PS: Here are my settings :

AUGMENTOR:
  ENABLE: false
DATA:
  EXTRACT_RANDOM_PATCH: false
  FORCE_RGB: true
  PATCH_SIZE: (512,512,3)
  REFLECT_TO_COMPLETE_SHAPE: true
  TEST:
    ARGMAX_TO_OUTPUT: true
    CHECK_DATA: true
    GT_PATH: /home/mcblache/prj/assises/data/masks/test
    IN_MEMORY: true
    LOAD_GT: true
    OVERLAP: (0,0)
    PADDING: (32,32)
    PATH: /home/mcblache/prj/assises/data/img/test
    RESOLUTION: (1,1)
MODEL:
  ARCHITECTURE: unet
  DROPOUT_VALUES:
  - 0.0
  - 0.0
  - 0.0
  - 0.0
  - 0.0
  FEATURE_MAPS:
  - 16
  - 32
  - 64
  - 128
  - 256
PROBLEM:
  NDIM: 2D
  SEMANTIC_SEG:
    IGNORE_CLASS_ID: '0'
  TYPE: SEMANTIC_SEG
SYSTEM:
  NUM_CPUS: -1
  NUM_WORKERS: 0
  SEED: 0
TEST:
  ENABLE: true
  EVALUATE: true
  FULL_IMG: true
  VERBOSE: true
TRAIN:
  ENABLE: false
danifranco commented 2 months ago

Hello,

When FULL_IMG is enable BiaPy will try to feed the entire image into the GPU, that's why it's crashing. Disable it to predict the image patch by patch (I'd recommend to increase TEST.PADDING too, e.g. (100,100) to have more smoother output), and if it finishes without errors the images should be in a folder called "per_image" (please check the section in our semantic segmentation doc to see the folders that are created on that workflow).

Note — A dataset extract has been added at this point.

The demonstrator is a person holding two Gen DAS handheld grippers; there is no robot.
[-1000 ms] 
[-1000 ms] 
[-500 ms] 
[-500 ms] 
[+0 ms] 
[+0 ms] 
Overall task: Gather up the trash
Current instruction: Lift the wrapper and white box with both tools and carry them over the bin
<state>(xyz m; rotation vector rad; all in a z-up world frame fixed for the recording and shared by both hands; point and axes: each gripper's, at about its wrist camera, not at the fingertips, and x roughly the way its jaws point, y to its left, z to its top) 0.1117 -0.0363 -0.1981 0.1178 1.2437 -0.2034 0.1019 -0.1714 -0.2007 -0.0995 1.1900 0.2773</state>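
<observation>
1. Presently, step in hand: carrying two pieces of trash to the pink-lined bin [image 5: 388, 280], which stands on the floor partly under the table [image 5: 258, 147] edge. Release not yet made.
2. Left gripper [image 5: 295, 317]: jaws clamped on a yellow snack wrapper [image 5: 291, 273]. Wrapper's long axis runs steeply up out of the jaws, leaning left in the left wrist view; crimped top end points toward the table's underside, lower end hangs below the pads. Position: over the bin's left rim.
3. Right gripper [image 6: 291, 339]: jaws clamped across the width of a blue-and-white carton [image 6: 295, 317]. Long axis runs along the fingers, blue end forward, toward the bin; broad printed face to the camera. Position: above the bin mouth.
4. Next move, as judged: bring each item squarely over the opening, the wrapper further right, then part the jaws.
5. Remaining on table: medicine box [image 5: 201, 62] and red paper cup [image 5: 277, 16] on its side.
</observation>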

danifranco commented 1 month ago

Did you try it again with my recommendations?

mcblache commented 1 month ago

Hello,

Thank you very much for your answer. Sorry, I expressed myself incorrectly. In the "per image" folder, the image is not complete. For example, the initial image of size 17879 X 28292 pixels has a prediction image of size 17879 X 17879 pixels. Maybe, am I making another configuration mistake?

Thank you

mcblache commented 1 month ago

Yes I tried and there are no errors when using your settings. Thank you.

danifranco commented 1 month ago

The prediction should be the same size as the input image. Can you please pull the last version of the code and infer again?

mcblache commented 1 month ago

I used the BIAPY GUI with the version v3.3.12 - GUI V1.0.6 in this configuration the prediction image is not complete.
When I used a notebook with a new environment conda (biapy version 3.4.2) the prediction is OK.

Thank you very much for your answer

danifranco commented 1 month ago

We need to update the GUI to the new version 3.4.3 of BiaPy, where some bugs are already fixed. If you can use for the moment the notebook (recently updated all to 3.4.3) that's great. I will write you though the #4 issue so you can check the new version of the GUI when we finish it. I'm closing this.